Re: Radix tree for character conversion

From: Kyotaro HORIGUCHI <horiguchi(dot)kyotaro(at)lab(dot)ntt(dot)co(dot)jp>
To: hlinnaka(at)iki(dot)fi
Cc: robertmhaas(at)gmail(dot)com, tsunakawa(dot)takay(at)jp(dot)fujitsu(dot)com, tgl(at)sss(dot)pgh(dot)pa(dot)us, ishii(at)sraoss(dot)co(dot)jp, pgsql-hackers(at)postgresql(dot)org
Subject: Re: Radix tree for character conversion
Date: 2016-10-27 07:23:37
Message-ID: 20161027.162337.204351475.horiguchi.kyotaro@lab.ntt.co.jp
Views: Raw Message | Whole Thread | Download mbox | Resend email
Thread:
Lists: pgsql-hackers

Hello, thank you very much for the work. My work became quite
easier with it.

At Tue, 25 Oct 2016 12:23:48 +0300, Heikki Linnakangas <hlinnaka(at)iki(dot)fi> wrote in <08e7892a-d55c-eefe-76e6-7910bc8dd1f3(at)iki(dot)fi>
> I'd reallly like to clean up all the current perl scripts, before we
> start to do the radix tree stuff. I worked through the rest of the
> conversions, and fixed/hacked the perl scripts so that they faithfully
> re-produce the mapping tables that we have in the repository
> currently. Whether those are the best mappings or not, or whether we
> should update them based on some authoritative source is another
> question, but let's try to nail down the process of creating the
> mapping tables.
>
> Tom Lane looked into this in Nov 2015
> (https://www.postgresql.org/message-id/28825.1449076551%40sss.pgh.pa.us). This
> is a continuation of that, to actually fix the scripts. This patch
> series doesn't change any of the mappings, only the way we produce the
> mapping tables.
>
> > Our UHC conversion tables contained a lot more characters than the
> CP949.TXT file it's supposedly based on. I rewrote the script to use
> "windows-949-2000.xml" file, from the ICU project, as the source
> instead. It's a much closer match to our mapping tables, containing
> all but one of the additional characters. We were already using
> gb-18030-2000.xml as the source in UCS_GB18030.pl, so parsing ICU's
> XML files isn't a new thing.
>
> The GB2312.TXT source file seems to have disappeared from the Unicode
> consortium's FTP site. I changed the UCS_to_EUC_CN.pl script to use
> gb-18030-2000.xml as the source instead. GB-18030 is an extension of
> GB-2312, UCS_to_EUC_CN.pl filters out the additional characters that
> are not in GB-2312.
>
> This now forms a reasonable basis for switching to radix tree. Every
> mapping table is now generated by the print_tables() perl function in
> convutils.pm. To switch to a radix tree, you just need to swap that
> function with one that produces a radix tree instead of the
> current-format mapping tables.

RADIXCONV.pm is merged into convutils.pm and the manner to
resolve reference is unified from $$x{} to $x->{}. (subroutine
call by '&' is not unified..) Now radix trees files are written
by the function with similar interface.

print_radix_trees($script_name, $encoding, \(at)mapping);

> The perl scripts are still quite messy. For example, I lost the checks
> for duplicate mappings somewhere along the way - that ought to be put
> back. My Perl skills are limited.

Perl scripts are to be messy, I believe. Anyway the duplicate
check as been built into the sub print_radix_trees. Maybe the
same check is needed by some plain map files but it would be just
duplication for the maps having radix tree.
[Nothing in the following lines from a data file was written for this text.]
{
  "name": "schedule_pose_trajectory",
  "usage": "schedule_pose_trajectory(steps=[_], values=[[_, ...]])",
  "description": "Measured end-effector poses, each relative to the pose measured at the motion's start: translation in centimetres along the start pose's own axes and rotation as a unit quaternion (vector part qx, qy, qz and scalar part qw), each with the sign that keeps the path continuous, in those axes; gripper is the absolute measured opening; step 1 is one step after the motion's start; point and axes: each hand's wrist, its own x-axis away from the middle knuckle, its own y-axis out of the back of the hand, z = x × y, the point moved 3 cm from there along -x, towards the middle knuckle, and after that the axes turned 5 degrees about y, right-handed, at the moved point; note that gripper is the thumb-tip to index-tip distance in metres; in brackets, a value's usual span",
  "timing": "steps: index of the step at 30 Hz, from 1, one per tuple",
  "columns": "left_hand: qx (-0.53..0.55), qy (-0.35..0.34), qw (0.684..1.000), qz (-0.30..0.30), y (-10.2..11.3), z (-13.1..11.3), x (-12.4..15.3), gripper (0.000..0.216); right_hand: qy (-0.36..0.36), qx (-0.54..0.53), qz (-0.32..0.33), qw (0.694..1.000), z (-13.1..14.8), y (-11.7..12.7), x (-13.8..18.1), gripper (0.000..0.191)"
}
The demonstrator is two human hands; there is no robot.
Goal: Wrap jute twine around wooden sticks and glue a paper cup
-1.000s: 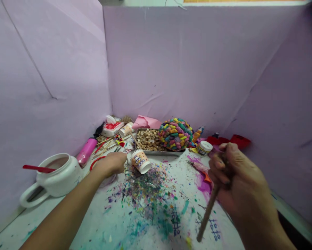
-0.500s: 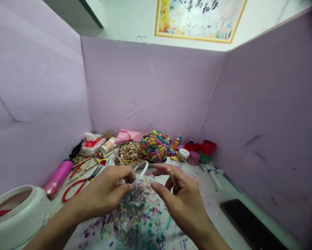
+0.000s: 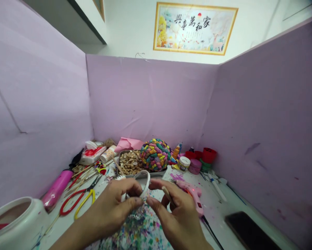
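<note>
My left hand [image 3: 116, 203] pinches a thin white curved band [image 3: 147, 183] between thumb and fingers; its upper loop rises above the fingertips. My right hand [image 3: 180, 210] is close beside it, thumb and forefinger a little apart at the band's right side. Whether those fingertips touch the band I cannot tell. A short wooden stick [image 3: 166, 193] is tucked in the fingers of my right hand. Behind the hands, a ball covered with colourful pieces [image 3: 156, 155] rests by a tray of brown flat bits [image 3: 130, 162]. A pink glue gun [image 3: 196, 199] lies right of my right hand.
Red-and-yellow-handled scissors [image 3: 80, 199], a pink bottle [image 3: 58, 189] and a white pot [image 3: 20, 222] stand or lie at left. Small jars [image 3: 195, 166] are at the back right, a dark phone [image 3: 249, 231] at front right. Lilac panels [image 3: 150, 100] enclose the table.
My hands have come closer together, the right fingertips nearing the white band. The view has tilted up, and the glue gun beside my right hand shows more fully.
</note>
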Motion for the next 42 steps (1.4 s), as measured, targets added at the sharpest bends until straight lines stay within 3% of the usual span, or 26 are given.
schedule_pose_trajectory(steps=[7,14,27,30,33,42], values=[[0.130,0.019,0.991,0.008,-0.9,-0.2,0.2,0.020,-0.009,-0.030,-0.045,0.999,-0.6,-0.6,0.5,0.027],[0.068,0.008,0.998,-0.004,-1.1,-0.8,0.8,0.033,-0.053,-0.044,-0.060,0.996,-0.6,-0.4,0.1,0.026],[0.028,-0.008,0.998,-0.056,-1.5,-1.5,1.1,0.027,-0.076,-0.062,-0.028,0.995,-0.2,-0.7,0.1,0.015],[0.027,-0.019,0.998,-0.060,-1.5,-1.8,1.0,0.027,-0.082,-0.082,-0.025,0.993,-0.3,-0.8,0.0,0.001],[0.041,-0.027,0.998,-0.043,-1.7,-1.8,1.0,0.029,-0.070,-0.107,-0.037,0.991,-0.3,-0.9,0.1,0.014],[0.026,-0.006,0.999,-0.047,-1.5,-1.4,0.8,0.028,-0.114,-0.135,-0.067,0.982,-0.2,-1.1,0.2,0.015]])
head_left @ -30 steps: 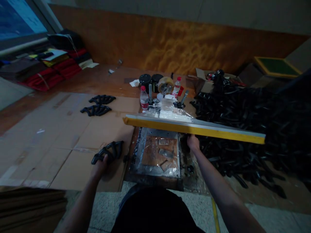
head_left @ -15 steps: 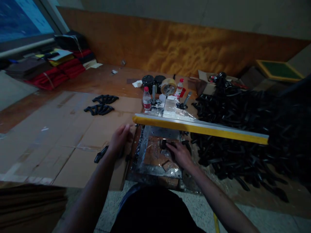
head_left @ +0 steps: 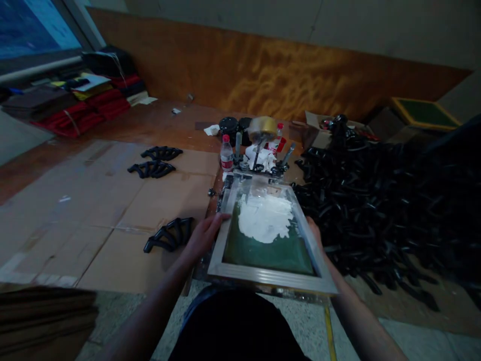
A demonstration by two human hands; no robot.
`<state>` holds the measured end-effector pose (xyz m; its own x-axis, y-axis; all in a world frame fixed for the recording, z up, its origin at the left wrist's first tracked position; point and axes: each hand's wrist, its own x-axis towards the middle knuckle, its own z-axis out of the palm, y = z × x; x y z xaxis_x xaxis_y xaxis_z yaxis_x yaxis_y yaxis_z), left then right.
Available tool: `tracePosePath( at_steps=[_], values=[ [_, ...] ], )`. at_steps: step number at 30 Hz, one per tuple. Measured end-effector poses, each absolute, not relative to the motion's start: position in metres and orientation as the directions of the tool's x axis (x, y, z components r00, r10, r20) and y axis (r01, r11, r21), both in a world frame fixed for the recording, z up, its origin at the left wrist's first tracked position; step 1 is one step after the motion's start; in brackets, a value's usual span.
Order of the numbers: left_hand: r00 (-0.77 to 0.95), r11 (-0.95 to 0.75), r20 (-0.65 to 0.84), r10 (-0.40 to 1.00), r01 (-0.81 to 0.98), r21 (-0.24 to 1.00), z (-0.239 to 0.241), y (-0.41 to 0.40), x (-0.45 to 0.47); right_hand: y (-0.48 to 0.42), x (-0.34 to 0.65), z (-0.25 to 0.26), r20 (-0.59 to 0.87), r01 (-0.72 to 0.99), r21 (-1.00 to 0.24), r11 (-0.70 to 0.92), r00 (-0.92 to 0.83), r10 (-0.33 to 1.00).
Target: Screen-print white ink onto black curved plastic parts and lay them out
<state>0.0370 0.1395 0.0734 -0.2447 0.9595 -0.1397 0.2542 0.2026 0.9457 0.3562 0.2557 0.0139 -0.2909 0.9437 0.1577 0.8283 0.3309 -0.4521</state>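
A metal-framed printing screen [head_left: 233,268] lies lowered flat in front of me, its green mesh smeared with white ink [head_left: 266,218]. My left hand [head_left: 205,234] grips the frame's left rail. My right hand [head_left: 314,231] holds the right rail, mostly hidden behind it. A black curved plastic part [head_left: 169,234] lies on the cardboard just left of my left hand. Whatever sits under the screen is hidden.
A large heap of black plastic parts [head_left: 379,190] fills the right side. Two more black parts [head_left: 154,161] lie further out on the cardboard sheets [head_left: 93,210]. Bottles [head_left: 226,153], black jars [head_left: 228,125] and a tape roll [head_left: 263,125] stand behind the screen's hinge.
The screen, raised edge-on before, has swung down flat. My left hand left the black part and my right hand left the plate beneath; both now grip the frame's rails.
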Motion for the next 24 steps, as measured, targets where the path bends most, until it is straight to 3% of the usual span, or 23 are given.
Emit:
tracePosePath(
  at_steps=[3,6,12,19,21,24],
  values=[
    [-0.235,0.274,-0.217,0.947,0.248,0.929,0.03,0.129,0.041,0.28,0.346,0.033,0.288,0.871,-0.421,0.253,-0.136,0.948],
    [-0.237,0.325,-0.26,0.936,0.303,0.896,-0.007,0.129,0.044,0.291,0.296,0.053,0.345,0.837,-0.334,0.433,-0.319,0.883],
    [-0.23,0.341,-0.278,0.933,0.316,0.885,-0.034,0.133,0.043,0.264,0.235,0.053,-0.071,0.777,-0.231,0.585,-0.613,0.787],
    [-0.239,0.355,-0.291,0.926,0.296,0.887,-0.033,0.132,0.043,0.232,0.272,0.047,-0.107,0.428,-0.291,0.856,-0.903,0.415],
    [-0.242,0.35,-0.285,0.927,0.292,0.89,-0.034,0.132,0.043,0.236,0.27,0.051,-0.113,0.439,-0.3,0.847,-0.898,0.426],
    [-0.242,0.344,-0.283,0.928,0.271,0.899,-0.034,0.132,0.043,0.234,0.265,0.046,-0.04,0.543,-0.249,0.802,-0.833,0.552]
  ],
)
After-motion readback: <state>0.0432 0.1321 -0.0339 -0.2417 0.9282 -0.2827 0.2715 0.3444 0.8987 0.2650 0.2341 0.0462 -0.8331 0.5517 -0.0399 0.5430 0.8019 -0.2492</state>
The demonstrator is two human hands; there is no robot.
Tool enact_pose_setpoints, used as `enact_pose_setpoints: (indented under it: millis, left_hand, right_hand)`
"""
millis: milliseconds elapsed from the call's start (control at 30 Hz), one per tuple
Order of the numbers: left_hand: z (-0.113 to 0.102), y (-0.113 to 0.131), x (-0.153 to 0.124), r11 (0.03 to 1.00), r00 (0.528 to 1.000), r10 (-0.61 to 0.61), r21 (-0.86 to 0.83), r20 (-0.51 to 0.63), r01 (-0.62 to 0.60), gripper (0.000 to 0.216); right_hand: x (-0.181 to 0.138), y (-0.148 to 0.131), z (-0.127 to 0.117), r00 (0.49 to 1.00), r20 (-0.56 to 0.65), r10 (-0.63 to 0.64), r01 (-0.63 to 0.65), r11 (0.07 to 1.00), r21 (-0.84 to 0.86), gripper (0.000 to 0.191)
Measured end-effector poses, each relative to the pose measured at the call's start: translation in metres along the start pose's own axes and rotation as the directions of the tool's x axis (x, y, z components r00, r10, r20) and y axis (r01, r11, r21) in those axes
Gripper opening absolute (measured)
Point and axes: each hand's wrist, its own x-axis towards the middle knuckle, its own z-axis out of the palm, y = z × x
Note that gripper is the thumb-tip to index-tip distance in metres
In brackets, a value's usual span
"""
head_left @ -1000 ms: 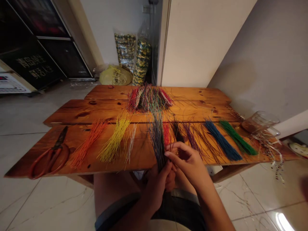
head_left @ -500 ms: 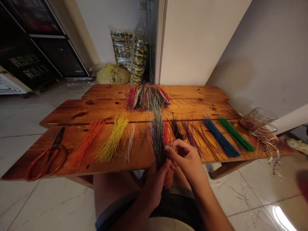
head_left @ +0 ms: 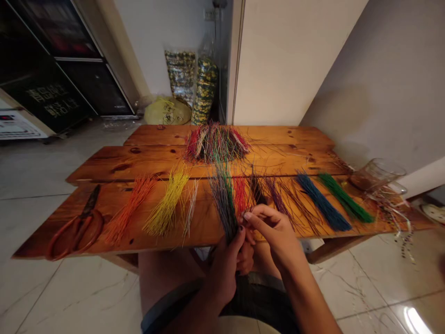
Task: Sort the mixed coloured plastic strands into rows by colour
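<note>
My left hand [head_left: 225,266] is wrapped round the lower part of a bundle of thin grey strands [head_left: 222,204], with some green ones along its right side. The bundle leans slightly left, its loose tips fanned out above the table. Just right of it, my right hand [head_left: 274,229] has thumb and forefinger pinched together; what is between them is too small to make out. Beyond the hands lie short red strands [head_left: 239,192] and black strands [head_left: 257,190]. At the back sits a large heap of mixed-colour strands [head_left: 216,144].
Left on the wooden table [head_left: 104,162] are scissors [head_left: 77,229], orange strands [head_left: 134,208], yellow strands [head_left: 168,204] and white strands [head_left: 191,208]. Rightward lie purple strands [head_left: 277,199], brown strands [head_left: 301,208], blue strands [head_left: 325,204], green strands [head_left: 346,197] and a tipped glass jar [head_left: 377,175].
The bundle now tilts more to the left, and the right hand's pinch has come a little away from it. The whole view has shifted slightly.
</note>
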Motion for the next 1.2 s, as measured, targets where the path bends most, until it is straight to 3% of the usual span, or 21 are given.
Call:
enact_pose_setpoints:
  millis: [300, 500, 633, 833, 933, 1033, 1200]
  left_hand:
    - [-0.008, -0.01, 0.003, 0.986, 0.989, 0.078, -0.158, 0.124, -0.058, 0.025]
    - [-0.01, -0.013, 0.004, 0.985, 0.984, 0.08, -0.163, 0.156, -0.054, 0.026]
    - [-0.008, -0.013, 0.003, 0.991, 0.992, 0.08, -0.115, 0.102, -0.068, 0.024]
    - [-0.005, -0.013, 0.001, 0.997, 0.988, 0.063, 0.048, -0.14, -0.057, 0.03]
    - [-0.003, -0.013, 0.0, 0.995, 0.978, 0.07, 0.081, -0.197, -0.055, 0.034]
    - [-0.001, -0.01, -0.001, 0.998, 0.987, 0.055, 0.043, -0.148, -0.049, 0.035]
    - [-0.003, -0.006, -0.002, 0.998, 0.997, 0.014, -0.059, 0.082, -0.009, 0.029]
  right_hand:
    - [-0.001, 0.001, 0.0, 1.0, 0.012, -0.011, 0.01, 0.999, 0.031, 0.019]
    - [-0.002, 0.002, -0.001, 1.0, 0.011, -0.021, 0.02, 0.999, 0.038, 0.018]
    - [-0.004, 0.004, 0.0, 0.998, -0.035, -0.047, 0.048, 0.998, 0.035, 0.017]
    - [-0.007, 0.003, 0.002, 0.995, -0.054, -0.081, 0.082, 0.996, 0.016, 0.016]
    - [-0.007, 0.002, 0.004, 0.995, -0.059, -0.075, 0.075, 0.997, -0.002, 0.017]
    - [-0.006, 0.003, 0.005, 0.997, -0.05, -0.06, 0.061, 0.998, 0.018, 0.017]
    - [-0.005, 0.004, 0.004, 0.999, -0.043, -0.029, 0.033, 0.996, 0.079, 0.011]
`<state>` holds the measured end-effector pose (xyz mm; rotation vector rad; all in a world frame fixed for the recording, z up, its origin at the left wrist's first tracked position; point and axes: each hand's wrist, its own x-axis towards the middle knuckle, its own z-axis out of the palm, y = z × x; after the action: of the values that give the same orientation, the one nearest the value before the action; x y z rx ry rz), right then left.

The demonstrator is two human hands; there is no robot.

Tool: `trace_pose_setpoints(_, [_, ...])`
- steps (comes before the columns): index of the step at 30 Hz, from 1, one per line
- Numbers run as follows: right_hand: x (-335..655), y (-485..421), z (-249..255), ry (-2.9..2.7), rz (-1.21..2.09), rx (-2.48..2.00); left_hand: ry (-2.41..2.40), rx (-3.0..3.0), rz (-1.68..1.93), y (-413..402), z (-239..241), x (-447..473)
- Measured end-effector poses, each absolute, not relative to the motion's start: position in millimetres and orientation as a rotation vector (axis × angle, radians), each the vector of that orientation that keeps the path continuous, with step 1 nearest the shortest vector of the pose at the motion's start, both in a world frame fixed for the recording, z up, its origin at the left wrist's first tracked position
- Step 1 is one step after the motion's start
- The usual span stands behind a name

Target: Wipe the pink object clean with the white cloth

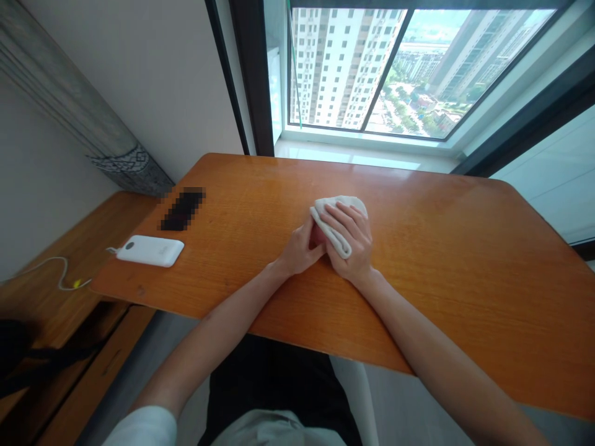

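Reaching up from the bottom edge of the frame, two bare forearms cross a lap in dark clothing and meet near the middle of the picture over an orange-brown wooden surface (465, 279). The right hand (353, 238) lies on top of a small white cloth (335, 217), its fingers spread and curled over the folded fabric, so its grip is closed on the cloth and presses it against the wood. The left hand (300, 248) sits just beside it, touching the right hand at the thumb side; its fingers are tucked under toward the cloth, and whether they actually pinch the fabric cannot be told from here. The cloth sits at the centre of the surface, slightly toward the far edge, partly hidden under the right hand.

Further left, near the left edge of the surface, a white power bank (149, 250) lies flat, with a white cable (60, 275) trailing off it onto a lower wooden ledge. Just beyond the power bank lies a dark, blurred-out object (182, 209). Beyond the far edge of the surface, a window (395, 68) in the upper right of the frame shows high-rise buildings.
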<state>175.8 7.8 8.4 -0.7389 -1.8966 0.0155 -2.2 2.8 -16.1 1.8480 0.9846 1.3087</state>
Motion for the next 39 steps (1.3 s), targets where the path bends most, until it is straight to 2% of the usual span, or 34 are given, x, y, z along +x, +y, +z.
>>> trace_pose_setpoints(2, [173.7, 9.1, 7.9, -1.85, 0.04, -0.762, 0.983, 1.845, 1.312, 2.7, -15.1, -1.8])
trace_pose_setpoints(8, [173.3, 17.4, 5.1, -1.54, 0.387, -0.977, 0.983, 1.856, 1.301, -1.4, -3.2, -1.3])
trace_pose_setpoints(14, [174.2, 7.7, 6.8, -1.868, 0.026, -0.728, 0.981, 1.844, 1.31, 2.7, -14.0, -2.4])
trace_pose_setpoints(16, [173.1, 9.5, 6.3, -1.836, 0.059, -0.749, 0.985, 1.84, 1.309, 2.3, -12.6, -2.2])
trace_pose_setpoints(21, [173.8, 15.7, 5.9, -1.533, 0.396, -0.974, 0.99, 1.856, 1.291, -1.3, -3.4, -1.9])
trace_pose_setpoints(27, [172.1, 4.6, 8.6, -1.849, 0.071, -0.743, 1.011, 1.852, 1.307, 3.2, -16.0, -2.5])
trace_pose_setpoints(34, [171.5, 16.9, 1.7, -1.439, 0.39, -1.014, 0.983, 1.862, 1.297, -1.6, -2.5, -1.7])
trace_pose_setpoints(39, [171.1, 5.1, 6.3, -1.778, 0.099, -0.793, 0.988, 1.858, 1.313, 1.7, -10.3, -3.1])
The attached patches apply on top your patches and changes all
possible conversions to use radix tree (combined characters are
still using old-method). Addition to that, because of the
difficult-to-verify nature of the radix-tree data, I added
map_chekcer (make mapcheck) to check them agaist plain maps.

I have briefly checked with real characters for
SJIS/EUC-JP/BIG5/ISO8859-13 and radix conversion seems to work
correctly for them.

> This is now an orthogonal discussion, and doesn't need to block the
> radix tree work, but we should consider what we want to base our
> mapping tables on. Perhaps we could use the XML files from ICU as the
> source for all of the mappings?
>
> ICU seems to use a BSD-like license, so we could even include the XML
> files in our repository. Actually, looking at
> http://www.unicode.org/copyright.html#License, I think we could
> include the *.TXT files in our repository, too, if we wanted to. The
> *.TXT files are found under www.unicode.org/Public/, so that license
> applies. I think that has changed somewhat recently, because the
> comments in our perl scripts claim that the license didn't allow that.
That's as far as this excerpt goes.